* **Information supplied**
= = = = =

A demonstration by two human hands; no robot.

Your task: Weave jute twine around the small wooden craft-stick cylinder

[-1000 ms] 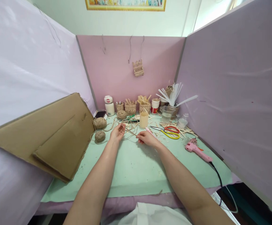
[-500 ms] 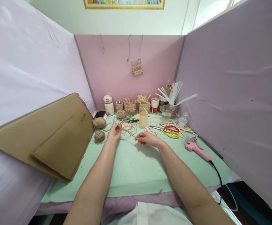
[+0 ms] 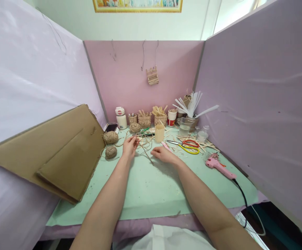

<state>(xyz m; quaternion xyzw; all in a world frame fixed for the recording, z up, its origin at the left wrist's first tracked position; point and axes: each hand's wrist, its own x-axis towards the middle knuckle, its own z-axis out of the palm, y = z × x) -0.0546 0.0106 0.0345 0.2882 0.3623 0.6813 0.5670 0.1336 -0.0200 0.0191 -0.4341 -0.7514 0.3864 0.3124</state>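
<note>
- My left hand [image 3: 133, 140], in the middle of the frame, pinches a strand of twine [image 3: 147, 155] between its fingertips.
- The strand slants down and right from that pinch, and its loose end lies just below the fingers of my right hand.
- I see my right hand [image 3: 158, 152] curled narrow beside the strand; I cannot tell whether its fingertips are fully closed or hold anything.
- Behind my hands, I have loose loops of twine on the green worktop [image 3: 151, 194], with a pale cup [image 3: 159, 134] standing upright near them.
- Two twine balls, the upper one [image 3: 111, 137] and the lower one [image 3: 111, 152], rest left of my left hand; a third ball [image 3: 135, 127] sits farther back.
- Right of the cup, I make out scissors [image 3: 186, 146] with one red and one yellow handle, near scattered thin sticks [image 3: 208, 143].
- A pink glue gun [image 3: 220, 166] lies at the right of the frame, its cord running off the worktop's edge.
- At the left of the frame, I see cardboard [image 3: 62, 152] leaning at a tilt.
- Along the back stand a white bottle [image 3: 121, 118] and small baskets, including one [image 3: 160, 120] full of sticks.
</note>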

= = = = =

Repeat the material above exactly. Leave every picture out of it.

A demonstration by two human hands; no robot.

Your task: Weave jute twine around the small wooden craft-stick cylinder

[-1000 ms] 
[-500 ms] 
[+0 ms] 

<state>(xyz m; quaternion xyzw; all in a world frame fixed for the recording, z up, its origin at the left wrist's first tracked position; point and axes: each hand's wrist, its own x-axis towards the middle knuckle, its own z-axis out of the palm, y = z × x) -0.0546 0.0106 0.0345 0.2882 0.3623 0.6813 0.5670 0.1336 -0.0200 0.0191 -0.4341 -0.7514 0.3864 0.3124</state>
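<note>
- My left hand [image 3: 133, 140], in the middle of the frame, pinches a strand of twine [image 3: 147, 155] between its fingertips.
- The strand slants down and right from that pinch, and its loose end lies just below the fingers of my right hand.
- I see my right hand [image 3: 158, 152] curled narrow beside the strand; I cannot tell whether its fingertips are fully closed or hold anything.
- Behind my hands, I have loose loops of twine on the green worktop [image 3: 151, 194], with a pale cup [image 3: 159, 134] standing upright near them.
- Two twine balls, the upper one [image 3: 111, 137] and the lower one [image 3: 111, 152], rest left of my left hand; a third ball [image 3: 135, 127] sits farther back.
- Right of the cup, I make out scissors [image 3: 186, 146] with one red and one yellow handle, near scattered thin sticks [image 3: 208, 143].
- A pink glue gun [image 3: 220, 166] lies at the right of the frame, its cord running off the worktop's edge.
- At the left of the frame, I see cardboard [image 3: 62, 152] leaning at a tilt.
- Along the back stand a white bottle [image 3: 121, 118] and small baskets, including one [image 3: 160, 120] full of sticks.
</note>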

That's the answer, with nothing more to add.